C’est sur fond d’un conflit autour de la nomination des juges constitutionnels que l’audience solennelle et publique de la rentrée judiciaire 2020-2021 a eu lieu ce jeudi 15 octobre à la Cour de cassation.
Cette cérémonie a eu lieu en présence de plusieurs autorités du pays notamment, le 1er ministre et le ministre a.i. en charge de la Justice et garde de sceaux.
Le bâtonnier national, le Procureur général près la Cour de cassation et le Premier Président près la Cour de cassation ont tour à tour tenu un discours à cette occasion.
Dans son allocution, le bâtonnier national, Me Matadi Wamba, a fait savoir qu’«il n’y a pas de pays sans Justice, il n’y a pas de Justice sans défenseur, il n’y a pas de défenseur ou avocat sans indépendance ».
De son côté, le Procureur général près la Cour de cassation, a résumé son allocution en citant les propos du Président de la République, Félix Tshisekedi Tshilombo.
« J’ai fais confiance à la Justice de mon pays ».
Ce dernier, pour sa mercuriale à l’occasion de la rentrée judiciaire sous tensions et sur fond des conflits, avait choisi le thème :
« Le Pouvoir d’injonction du ministre de la Justice sur les parquets ».
Et le Premier Président près la Cour de cassation à de son côté martelé sur une volonté d’une Justice non pas à double vitesse.

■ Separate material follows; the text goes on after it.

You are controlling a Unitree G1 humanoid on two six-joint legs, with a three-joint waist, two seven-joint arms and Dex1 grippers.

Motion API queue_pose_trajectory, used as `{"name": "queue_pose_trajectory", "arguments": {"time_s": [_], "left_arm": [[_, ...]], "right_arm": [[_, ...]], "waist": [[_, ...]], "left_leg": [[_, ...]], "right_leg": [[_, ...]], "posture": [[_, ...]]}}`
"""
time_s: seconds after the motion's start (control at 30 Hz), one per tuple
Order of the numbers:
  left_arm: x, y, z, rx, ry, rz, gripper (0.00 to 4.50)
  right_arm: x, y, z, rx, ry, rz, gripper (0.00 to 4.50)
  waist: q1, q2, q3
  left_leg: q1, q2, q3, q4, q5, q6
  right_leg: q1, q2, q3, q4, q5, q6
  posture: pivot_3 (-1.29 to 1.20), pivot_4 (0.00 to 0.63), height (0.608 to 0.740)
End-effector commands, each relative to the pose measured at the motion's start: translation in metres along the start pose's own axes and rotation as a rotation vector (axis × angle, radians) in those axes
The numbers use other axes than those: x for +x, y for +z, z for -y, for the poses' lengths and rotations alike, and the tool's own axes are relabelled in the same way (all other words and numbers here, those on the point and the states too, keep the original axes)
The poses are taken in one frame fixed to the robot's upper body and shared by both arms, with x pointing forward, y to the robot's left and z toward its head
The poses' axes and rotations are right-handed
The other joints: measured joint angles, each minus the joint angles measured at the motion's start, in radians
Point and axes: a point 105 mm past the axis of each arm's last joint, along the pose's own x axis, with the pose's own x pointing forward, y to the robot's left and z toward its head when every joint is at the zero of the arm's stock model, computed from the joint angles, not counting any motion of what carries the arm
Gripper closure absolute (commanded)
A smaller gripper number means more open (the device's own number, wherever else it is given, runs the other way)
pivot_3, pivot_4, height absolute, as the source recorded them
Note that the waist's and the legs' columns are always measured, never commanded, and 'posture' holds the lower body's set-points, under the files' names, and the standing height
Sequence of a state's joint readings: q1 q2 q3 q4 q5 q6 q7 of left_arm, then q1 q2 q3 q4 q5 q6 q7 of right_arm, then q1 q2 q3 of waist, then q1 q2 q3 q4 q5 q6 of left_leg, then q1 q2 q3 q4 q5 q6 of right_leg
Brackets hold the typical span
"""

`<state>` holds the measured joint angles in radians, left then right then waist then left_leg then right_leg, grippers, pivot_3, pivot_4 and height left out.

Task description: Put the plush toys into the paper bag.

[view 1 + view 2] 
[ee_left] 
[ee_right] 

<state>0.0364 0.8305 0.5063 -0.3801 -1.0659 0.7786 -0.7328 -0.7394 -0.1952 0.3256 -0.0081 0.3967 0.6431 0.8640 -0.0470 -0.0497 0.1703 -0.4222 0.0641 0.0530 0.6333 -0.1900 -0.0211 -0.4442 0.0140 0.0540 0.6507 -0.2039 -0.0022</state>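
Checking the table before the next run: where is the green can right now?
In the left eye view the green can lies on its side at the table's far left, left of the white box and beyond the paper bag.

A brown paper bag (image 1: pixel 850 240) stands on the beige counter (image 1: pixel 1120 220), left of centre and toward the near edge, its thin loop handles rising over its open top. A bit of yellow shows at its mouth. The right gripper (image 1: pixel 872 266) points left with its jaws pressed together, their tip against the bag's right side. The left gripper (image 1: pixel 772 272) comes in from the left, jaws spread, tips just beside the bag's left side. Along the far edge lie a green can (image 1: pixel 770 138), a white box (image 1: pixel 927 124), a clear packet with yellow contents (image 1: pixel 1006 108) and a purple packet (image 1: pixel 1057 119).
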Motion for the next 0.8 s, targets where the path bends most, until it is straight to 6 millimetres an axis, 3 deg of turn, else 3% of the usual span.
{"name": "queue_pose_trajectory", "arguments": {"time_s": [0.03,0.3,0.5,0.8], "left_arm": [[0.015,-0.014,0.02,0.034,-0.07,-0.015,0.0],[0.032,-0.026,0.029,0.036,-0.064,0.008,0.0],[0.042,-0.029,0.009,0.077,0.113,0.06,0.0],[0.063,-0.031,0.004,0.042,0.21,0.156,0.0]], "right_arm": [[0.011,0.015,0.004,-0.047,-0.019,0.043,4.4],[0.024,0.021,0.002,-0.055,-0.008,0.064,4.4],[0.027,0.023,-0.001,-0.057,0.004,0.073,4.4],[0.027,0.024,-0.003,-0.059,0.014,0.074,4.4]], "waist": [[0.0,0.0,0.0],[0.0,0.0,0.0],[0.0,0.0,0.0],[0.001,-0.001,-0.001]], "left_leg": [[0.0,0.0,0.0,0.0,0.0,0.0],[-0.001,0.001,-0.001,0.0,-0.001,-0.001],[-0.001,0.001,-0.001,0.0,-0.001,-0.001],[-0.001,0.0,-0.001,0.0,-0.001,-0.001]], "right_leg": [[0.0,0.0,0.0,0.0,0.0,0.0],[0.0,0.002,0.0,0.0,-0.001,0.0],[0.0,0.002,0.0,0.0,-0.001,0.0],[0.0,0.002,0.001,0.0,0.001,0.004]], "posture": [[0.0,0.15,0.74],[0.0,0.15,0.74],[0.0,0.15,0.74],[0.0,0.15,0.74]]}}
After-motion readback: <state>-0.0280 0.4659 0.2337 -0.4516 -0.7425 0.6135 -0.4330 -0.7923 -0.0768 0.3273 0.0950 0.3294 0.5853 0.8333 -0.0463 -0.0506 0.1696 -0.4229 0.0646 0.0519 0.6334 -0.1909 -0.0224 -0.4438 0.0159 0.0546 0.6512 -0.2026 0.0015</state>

Le Premier Président près la cour de cassation a avancé, pour promouvoir l’affranchissement de la Justice, que les membres du gouvernement, en dehors du Premier ministre, ne seront plus immunisés des poursuites des actes accomplis pendant et en dehors de leur exercice.
« (…) Suppression des immunités de privilège sauf dans le cas des opinions et votes émis par les parlementaires dans l’exercice de leur profession », a-t-il déclaré.
Notez que c’est après cette cérémonie, que les Cours et Tribunaux reprendront leurs activités.